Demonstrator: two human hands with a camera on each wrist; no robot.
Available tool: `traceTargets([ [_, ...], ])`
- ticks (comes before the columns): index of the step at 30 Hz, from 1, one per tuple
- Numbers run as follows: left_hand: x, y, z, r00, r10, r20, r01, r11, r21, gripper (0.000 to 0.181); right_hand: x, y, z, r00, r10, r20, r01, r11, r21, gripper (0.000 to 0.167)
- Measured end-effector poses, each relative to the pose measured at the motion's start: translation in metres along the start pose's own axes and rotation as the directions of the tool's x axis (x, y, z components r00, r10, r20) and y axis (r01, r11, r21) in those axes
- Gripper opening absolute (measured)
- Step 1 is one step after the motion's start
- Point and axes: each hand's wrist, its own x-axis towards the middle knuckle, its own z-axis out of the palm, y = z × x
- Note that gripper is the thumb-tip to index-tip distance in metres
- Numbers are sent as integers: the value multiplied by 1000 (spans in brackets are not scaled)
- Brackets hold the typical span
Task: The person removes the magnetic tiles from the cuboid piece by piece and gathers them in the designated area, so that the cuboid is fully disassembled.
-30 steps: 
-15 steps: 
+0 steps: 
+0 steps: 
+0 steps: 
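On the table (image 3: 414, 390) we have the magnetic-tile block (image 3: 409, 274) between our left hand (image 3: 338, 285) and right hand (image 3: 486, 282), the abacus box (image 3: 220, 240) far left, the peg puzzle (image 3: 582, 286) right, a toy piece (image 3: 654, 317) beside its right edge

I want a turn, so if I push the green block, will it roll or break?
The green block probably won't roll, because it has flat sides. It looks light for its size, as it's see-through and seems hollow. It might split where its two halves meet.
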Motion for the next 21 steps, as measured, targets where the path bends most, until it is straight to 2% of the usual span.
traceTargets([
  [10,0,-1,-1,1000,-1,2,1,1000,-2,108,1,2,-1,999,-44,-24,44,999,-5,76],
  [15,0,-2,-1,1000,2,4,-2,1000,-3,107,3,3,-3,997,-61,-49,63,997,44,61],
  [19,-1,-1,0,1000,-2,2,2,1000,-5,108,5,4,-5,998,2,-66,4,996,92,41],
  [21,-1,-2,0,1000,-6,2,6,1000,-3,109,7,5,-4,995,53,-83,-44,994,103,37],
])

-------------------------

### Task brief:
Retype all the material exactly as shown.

### Result of the task:
Demonstrator: two human hands with a camera on each wrist; no robot.
Available tool: `traceTargets([ [_, ...], ])`
- ticks (comes before the columns): index of the step at 30 Hz, from 1, one per tuple
- Numbers run as follows: left_hand: x, y, z, r00, r10, r20, r01, r11, r21, gripper (0.000 to 0.181); right_hand: x, y, z, r00, r10, r20, r01, r11, r21, gripper (0.000 to 0.167)
- Measured end-effector poses, each relative to the pose measured at the motion's start: translation in metres along the start pose's own axes and rotation as the directions of the tool's x axis (x, y, z components r00, r10, r20) and y axis (r01, r11, r21) in those axes
- Gripper opening absolute (measured)
- Step 1 is one step after the motion's start
- Point and axes: each hand's wrist, its own x-axis towards the middle knuckle, its own z-axis out of the palm, y = z × x
- Note that gripper is the thumb-tip to index-tip distance in metres
- Numbers are sent as integers: the value multiplied by 1000 (spans in brackets are not scaled)
- Brackets hold the typical span
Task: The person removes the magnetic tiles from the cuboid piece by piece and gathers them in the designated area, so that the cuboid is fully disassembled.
-30 steps: 
-15 steps: 
+0 steps: 
+0 steps: 
+0 steps: 
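On the table (image 3: 414, 390) we have the magnetic-tile block (image 3: 409, 274) between our left hand (image 3: 338, 285) and right hand (image 3: 486, 282), the abacus box (image 3: 220, 240) far left, the peg puzzle (image 3: 582, 286) right, a toy piece (image 3: 654, 317) beside its right edge

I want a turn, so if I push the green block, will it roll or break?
The green block probably won't roll, because it has flat sides. It looks light for its size, as it's see-through and seems hollow. It might split where its two halves meet.
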Motion for the next 21 steps, as measured, targets where the path bends most, until it is straight to 2% of the usual span.
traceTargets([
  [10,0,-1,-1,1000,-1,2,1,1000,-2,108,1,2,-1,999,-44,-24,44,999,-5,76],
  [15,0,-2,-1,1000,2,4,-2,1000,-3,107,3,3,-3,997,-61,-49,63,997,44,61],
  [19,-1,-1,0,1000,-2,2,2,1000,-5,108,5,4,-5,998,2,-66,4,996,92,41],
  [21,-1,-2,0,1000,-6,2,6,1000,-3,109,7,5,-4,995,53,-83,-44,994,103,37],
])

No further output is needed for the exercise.